TEMPO.CO, Jakarta - Serangan siber Juice Jacking populer terjadi pada 2010. Saat itu kelompok hacker bernama worm Stuxnet menggunakan perangkat USB untuk menyuntikkan malware ke jaringan fasilitas nuklir Iran.
Territory Channel Manager SEA Kaspersky di Indonesia, Dony Koesmandarin, menjelaskan bahwa Juice Jacking merupakan serangan dunia siber yang melibatkan port pengisian daya yang berfungsi sebagai koneksi data. Infeksi atau serangan biasanya melalui USB atau removable device lainnya.
“Kemampuan ini dieksploitasi oleh pelaku ancaman siber, yang paling terkenal oleh worm Stuxnet pada 2010 itu,” ujar dia kepada Tempo, Senin 20 Januari 2020.
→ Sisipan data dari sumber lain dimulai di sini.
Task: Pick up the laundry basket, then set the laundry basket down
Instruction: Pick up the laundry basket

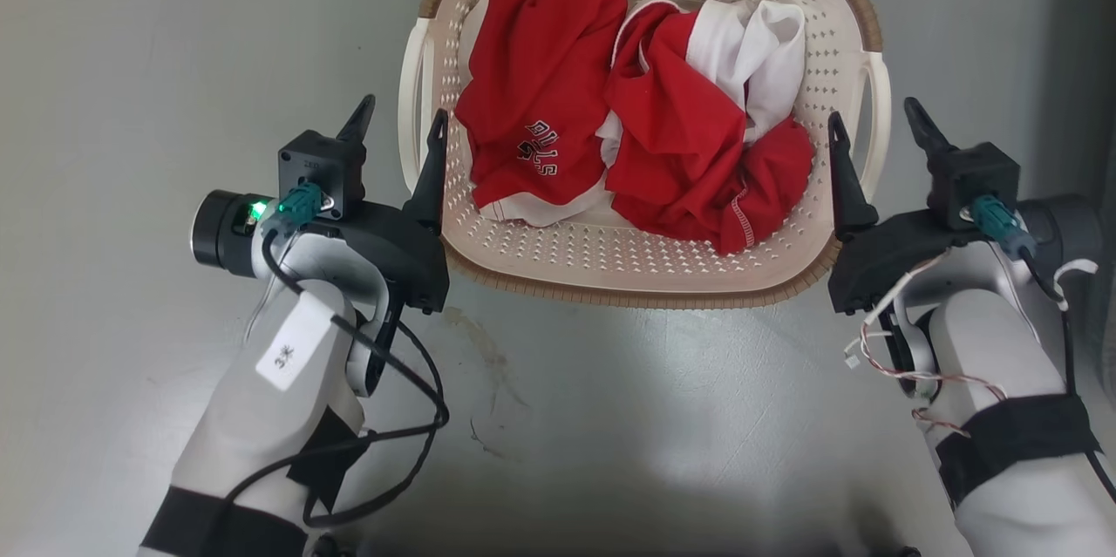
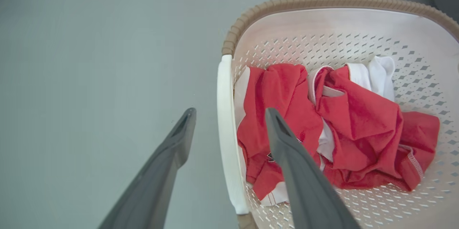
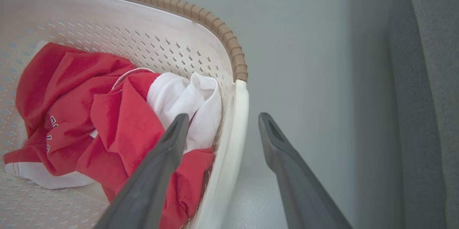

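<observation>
The laundry basket [image 1: 610, 254], perforated cream plastic with a ribbed brown rim [image 1: 628, 295], sits on the floor [image 1: 131, 60] at your 12 o'clock. Your left tool [image 1: 402, 110] at its 9 o'clock and right tool [image 1: 874, 111] at its 3 o'clock are spread, each astride a smooth white handle [image 1: 403, 134].

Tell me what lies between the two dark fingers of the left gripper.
The white side handle of the cream-white perforated plastic laundry basket, as the left wrist view shows.

white forearms [image 1: 279, 417] banded in black; left hand [image 1: 404, 108] and right hand [image 1: 874, 110] black, with pointed dark fingers [image 1: 432, 165], teal plugs [image 1: 301, 201] (green light [image 1: 257, 210] on the left) and loose cables [image 1: 410, 444].
</observation>
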Available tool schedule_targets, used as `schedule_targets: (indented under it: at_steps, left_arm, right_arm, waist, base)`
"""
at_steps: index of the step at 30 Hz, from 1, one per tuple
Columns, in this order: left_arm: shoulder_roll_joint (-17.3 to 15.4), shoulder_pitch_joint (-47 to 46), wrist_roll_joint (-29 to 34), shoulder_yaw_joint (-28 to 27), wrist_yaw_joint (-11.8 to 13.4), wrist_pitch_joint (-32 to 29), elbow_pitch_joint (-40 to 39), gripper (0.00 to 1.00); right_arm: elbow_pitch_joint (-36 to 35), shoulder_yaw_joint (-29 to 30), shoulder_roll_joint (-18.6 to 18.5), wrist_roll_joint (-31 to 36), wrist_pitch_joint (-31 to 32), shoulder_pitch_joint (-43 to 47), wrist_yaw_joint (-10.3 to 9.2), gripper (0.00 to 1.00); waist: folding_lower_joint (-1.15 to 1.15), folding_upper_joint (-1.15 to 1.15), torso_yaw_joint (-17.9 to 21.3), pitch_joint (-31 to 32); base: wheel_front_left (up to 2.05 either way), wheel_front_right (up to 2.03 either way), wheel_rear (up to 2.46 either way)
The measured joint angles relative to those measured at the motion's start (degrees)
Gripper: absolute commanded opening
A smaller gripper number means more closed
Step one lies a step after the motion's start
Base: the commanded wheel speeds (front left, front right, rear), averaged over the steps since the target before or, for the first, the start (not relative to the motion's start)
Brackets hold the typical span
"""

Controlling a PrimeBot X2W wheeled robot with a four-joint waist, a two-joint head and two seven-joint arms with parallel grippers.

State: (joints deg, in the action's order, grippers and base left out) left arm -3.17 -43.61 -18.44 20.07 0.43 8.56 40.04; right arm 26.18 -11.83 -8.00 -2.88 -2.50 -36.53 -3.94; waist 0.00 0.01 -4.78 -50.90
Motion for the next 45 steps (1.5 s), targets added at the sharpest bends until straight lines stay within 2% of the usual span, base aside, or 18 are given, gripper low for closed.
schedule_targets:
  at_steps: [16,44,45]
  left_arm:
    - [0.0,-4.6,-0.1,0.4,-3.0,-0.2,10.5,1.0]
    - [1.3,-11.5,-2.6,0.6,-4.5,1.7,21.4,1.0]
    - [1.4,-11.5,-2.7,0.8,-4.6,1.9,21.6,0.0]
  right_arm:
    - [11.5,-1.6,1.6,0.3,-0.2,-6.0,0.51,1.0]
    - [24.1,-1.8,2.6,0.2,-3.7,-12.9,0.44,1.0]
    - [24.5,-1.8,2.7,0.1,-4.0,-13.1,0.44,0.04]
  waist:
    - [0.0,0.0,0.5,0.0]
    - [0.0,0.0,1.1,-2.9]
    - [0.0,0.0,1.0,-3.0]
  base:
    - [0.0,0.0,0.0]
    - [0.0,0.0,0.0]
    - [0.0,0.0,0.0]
Perangkat USB sendiri, kata Donny, sebenarnya sudah ada hampir 20 tahun, menawarkan cara yang mudah dan nyaman, untuk dapat menyimpan dan mentransfer file digital antar komputer yang tidak terhubung langsung satu sama lain atau tak terkoneksi internet.
“Perangkat USB menarik bagi penyerang yang menargetkan jaringan komputer yang tidak terhubung ke internet—seperti yang mendukung infrastruktur nasional yang kritis,” tutur pria lulusan Universitas Gunadarma itu.
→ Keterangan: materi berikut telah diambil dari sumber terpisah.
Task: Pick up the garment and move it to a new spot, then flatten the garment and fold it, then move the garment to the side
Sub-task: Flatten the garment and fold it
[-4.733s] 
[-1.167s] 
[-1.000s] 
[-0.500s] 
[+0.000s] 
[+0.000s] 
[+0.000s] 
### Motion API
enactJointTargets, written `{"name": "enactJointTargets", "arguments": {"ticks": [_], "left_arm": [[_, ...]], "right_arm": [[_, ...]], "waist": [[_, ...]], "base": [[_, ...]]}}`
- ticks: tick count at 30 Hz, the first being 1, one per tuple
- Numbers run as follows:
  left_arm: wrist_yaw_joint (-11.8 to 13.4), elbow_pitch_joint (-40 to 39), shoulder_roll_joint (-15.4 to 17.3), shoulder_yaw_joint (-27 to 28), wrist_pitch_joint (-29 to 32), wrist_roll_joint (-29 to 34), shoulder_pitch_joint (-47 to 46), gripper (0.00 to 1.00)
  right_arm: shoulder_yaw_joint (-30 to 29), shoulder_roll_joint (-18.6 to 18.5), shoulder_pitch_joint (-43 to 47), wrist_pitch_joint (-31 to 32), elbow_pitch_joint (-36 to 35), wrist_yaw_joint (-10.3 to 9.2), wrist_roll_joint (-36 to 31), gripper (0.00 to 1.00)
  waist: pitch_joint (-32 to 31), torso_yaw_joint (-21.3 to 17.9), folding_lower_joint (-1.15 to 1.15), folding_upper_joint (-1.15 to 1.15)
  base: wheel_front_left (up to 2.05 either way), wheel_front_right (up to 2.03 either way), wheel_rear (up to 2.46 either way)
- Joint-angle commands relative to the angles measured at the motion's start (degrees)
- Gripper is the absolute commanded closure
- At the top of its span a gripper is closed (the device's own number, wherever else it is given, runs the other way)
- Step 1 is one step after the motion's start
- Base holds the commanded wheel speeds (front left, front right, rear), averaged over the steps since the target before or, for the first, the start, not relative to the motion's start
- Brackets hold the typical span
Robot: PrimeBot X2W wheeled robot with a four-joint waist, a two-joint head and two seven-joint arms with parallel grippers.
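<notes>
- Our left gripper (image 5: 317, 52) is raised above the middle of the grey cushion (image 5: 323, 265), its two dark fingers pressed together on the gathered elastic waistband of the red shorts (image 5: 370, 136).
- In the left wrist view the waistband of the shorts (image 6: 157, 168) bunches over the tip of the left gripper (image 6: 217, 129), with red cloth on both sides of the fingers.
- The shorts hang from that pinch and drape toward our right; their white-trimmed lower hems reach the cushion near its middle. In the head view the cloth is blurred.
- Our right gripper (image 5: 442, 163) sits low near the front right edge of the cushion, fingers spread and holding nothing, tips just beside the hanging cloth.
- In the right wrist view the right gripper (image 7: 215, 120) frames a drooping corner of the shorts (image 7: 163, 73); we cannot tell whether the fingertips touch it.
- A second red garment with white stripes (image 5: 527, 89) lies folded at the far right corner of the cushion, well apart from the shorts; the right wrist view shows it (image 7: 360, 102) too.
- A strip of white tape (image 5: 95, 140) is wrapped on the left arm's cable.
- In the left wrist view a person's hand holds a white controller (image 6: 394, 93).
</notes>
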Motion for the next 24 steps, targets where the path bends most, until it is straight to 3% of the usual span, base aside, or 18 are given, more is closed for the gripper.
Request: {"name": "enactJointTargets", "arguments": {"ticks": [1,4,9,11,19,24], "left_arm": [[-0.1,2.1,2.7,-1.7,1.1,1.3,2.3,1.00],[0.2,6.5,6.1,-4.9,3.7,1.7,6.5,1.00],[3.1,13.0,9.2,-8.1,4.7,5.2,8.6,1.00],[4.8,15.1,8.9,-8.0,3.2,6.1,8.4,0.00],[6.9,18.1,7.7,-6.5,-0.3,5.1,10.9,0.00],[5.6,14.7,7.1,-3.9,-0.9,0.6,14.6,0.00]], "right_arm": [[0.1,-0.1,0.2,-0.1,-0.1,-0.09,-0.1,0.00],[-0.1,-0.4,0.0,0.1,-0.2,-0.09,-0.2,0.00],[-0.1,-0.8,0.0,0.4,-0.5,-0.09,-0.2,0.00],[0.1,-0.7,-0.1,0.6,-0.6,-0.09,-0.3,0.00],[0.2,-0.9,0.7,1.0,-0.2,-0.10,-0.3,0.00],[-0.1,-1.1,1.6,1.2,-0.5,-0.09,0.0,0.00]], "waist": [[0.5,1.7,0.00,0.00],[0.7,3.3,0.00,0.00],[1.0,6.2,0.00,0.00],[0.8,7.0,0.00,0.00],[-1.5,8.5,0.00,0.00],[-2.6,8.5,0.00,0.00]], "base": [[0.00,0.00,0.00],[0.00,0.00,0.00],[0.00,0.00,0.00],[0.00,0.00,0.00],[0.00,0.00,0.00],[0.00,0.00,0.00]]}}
Donny menjelaskan, dalam proses serangan Juice Jacking, pihak luar memodifikasi USB dan menyuntikkan malware. Peretas dengan cepat menyadari bahwa perangkat tersebut dapat digunakan untuk pengujian penetrasi dan muncul dengan versi yang diprogram untuk membuat new users.
“Contoh kasus besar lainnya adalah pada 2012 saat dua pembangkit listrik AS diinfiltrasi ketika seorang karyawan secara tidak sengaja membawa stik USB yang terinfeksi ke lokasi,” kata Donny lagi.
Donny berujar, pada dasarnya port USB dapat berupa sistem yang mampu mengumpulkan data tentang perangkat yang terhubung dengannya, sumber daya yang tidak mumpuni, kapasitor yang kuat, atau komputer yang memasang pintu belakang pada perangkat lain.
“Dan betul tempat umum di mana perangkat Anda akan terhubung tentu merupakan salah satu ancaman potensial, tidak terkecuali charging station yang tersedia untuk publik,” katanya tentang bahaya juice jacking.